Gel/ hidrogel adalah berupa kristal-kristal polimer yang juga sering dipakai sebagai media
tanam bagi tanaman hidroponik terutama untuk tujuan keindahan karena gel/hidrogel ini memiliki
warna yang beraneka ragam warna yang dapat disesuaikan dengan selera dan warna tanaman.
Pemakaian media ini sangat praktis dan efisien sebab tidak perlu untuk mengganti dengan yang
baru, menyiram, ataupun memupuk tanaman. Media lain yang dapat digunakan adalah pecahan batu
bata. Media ini digunakan karena dapat melekatkan akar tanaman dan memiliki sirkulasi udara yang
baik sehingga dapat menjaga kelembaban di perakaran tanaman.

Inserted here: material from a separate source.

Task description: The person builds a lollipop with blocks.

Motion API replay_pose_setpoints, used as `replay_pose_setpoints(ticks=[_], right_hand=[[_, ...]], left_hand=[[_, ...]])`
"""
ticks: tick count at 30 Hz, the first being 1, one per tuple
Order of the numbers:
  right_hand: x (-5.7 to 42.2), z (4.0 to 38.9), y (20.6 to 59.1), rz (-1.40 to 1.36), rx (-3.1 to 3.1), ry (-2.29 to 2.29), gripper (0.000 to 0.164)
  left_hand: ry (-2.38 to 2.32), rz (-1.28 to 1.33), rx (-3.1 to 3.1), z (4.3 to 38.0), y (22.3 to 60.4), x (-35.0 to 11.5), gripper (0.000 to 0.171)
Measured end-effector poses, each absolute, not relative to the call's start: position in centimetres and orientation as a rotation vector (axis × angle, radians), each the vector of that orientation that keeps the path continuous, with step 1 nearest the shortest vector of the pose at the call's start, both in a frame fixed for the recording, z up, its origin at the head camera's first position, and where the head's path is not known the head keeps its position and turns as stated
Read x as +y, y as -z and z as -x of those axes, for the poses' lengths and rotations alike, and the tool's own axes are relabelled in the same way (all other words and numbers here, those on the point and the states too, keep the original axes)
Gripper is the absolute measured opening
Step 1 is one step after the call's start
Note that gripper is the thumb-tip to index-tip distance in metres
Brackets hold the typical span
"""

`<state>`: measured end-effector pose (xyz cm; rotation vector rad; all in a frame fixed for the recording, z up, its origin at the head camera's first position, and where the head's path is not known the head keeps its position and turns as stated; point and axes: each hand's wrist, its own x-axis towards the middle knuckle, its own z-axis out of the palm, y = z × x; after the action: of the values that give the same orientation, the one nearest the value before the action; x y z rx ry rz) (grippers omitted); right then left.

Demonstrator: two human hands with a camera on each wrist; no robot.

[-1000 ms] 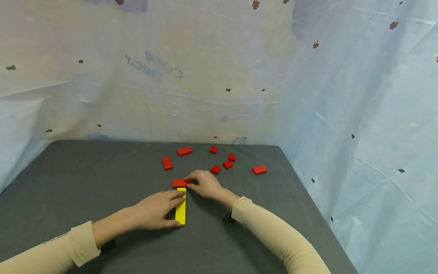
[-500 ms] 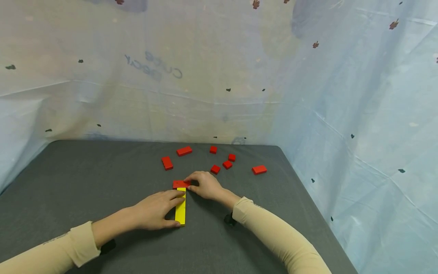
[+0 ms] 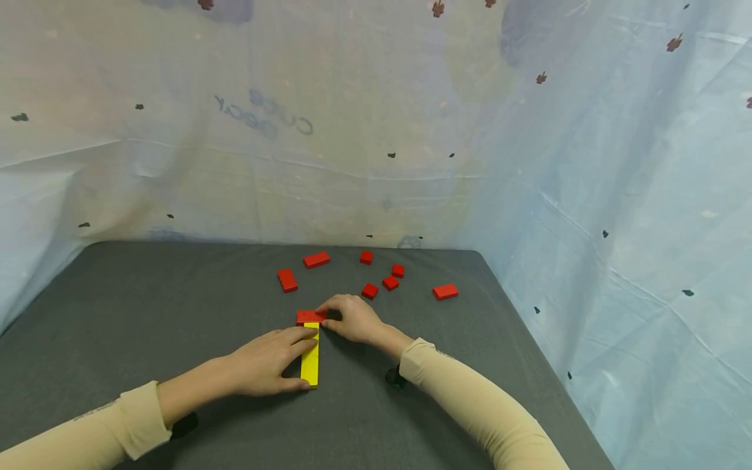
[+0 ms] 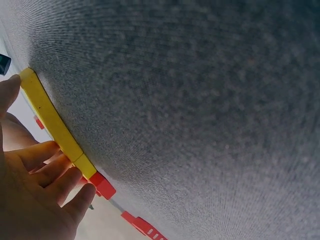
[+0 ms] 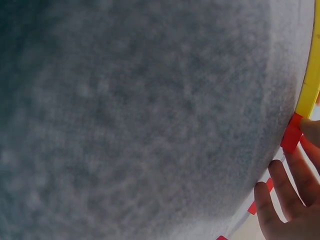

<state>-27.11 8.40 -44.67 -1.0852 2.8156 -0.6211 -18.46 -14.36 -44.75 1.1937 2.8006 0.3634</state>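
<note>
In the head view, my left hand point(image 3: 267, 362) rests on a yellow bar point(image 3: 309, 365), thumb at its near end and fingers along its far part. The left wrist view shows a seam that splits the yellow bar point(image 4: 52, 120) into a long and a short piece. Across the far end of the bar lies a red rectangular block point(image 3: 307, 316), which touches it or nearly does. My right hand point(image 3: 354, 318) pinches the right end of this red block between thumb and index finger. Its other fingers are spread in the right wrist view, where the red block point(image 5: 290, 139) shows end-on.
Beyond the hands, small red square blocks point(image 3: 390, 282) lie scattered on the dark grey table point(image 3: 176, 294). Longer red blocks lie at the back left point(image 3: 287, 280) and at the right point(image 3: 445, 292). A pale curtain point(image 3: 352, 163) hangs behind the table and along its right side.
The red block and my right hand have shifted very slightly nearer, toward the yellow bar. My left hand and the bar have stayed in place.
</note>
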Motion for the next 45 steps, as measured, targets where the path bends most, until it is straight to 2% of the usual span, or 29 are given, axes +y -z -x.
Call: replay_pose_setpoints(ticks=[6, 15, 29, 45], right_hand=[[8.9, 27.2, 44.4, 1.087, 2.773, 0.715, 0.034], [11.7, 29.1, 43.5, 0.916, 2.902, 0.947, 0.038], [15.1, 31.0, 44.2, 0.599, 3.076, 0.754, 0.033], [15.3, 31.3, 45.1, 0.525, 3.082, 0.673, 0.027]], left_hand=[[-0.349, -1.196, 2.801, 18.5, 44.7, -14.4, 0.079], [-0.364, -1.141, 2.845, 18.6, 44.5, -14.6, 0.08], [-0.337, -1.018, 2.815, 19.3, 44.6, -14.7, 0.097], [-0.366, -1.022, 2.778, 19.1, 44.1, -14.8, 0.097]])
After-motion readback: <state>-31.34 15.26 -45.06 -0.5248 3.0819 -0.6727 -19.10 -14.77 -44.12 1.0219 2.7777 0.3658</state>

Vermikulit adalah media anorganik steril yang dihasilkan dari pemananasan potongan-
potongan mika dan mengandung potasium. Vermikulit adalah media tanam yang mempunyai
kapasitas tukar kation yang tinggi, terutama dalam keadaan padat dan pada saat basah sehingga
dapat menambah daya serap air apabila dipakai sebagai campuran media tanam. Media dari bahan
anorganik lainnya yang dapat digunakan sebagai media tumbuh pada hidroponik adalah
Rockwool. Rockwool adalah bahan non-organik yang terbuat dari campuran batuan basalt dan pasir
yang berbentuk serat. Awal mulanya, bahan ini dipakai sebagai pelengkap konstruksi pabrik,
industri, kantor. Pertama kali Rockwool diciptakan pada abad 1800-an dan dikenal dengan nama
isolasi mineral wool atau isolasi batu wool.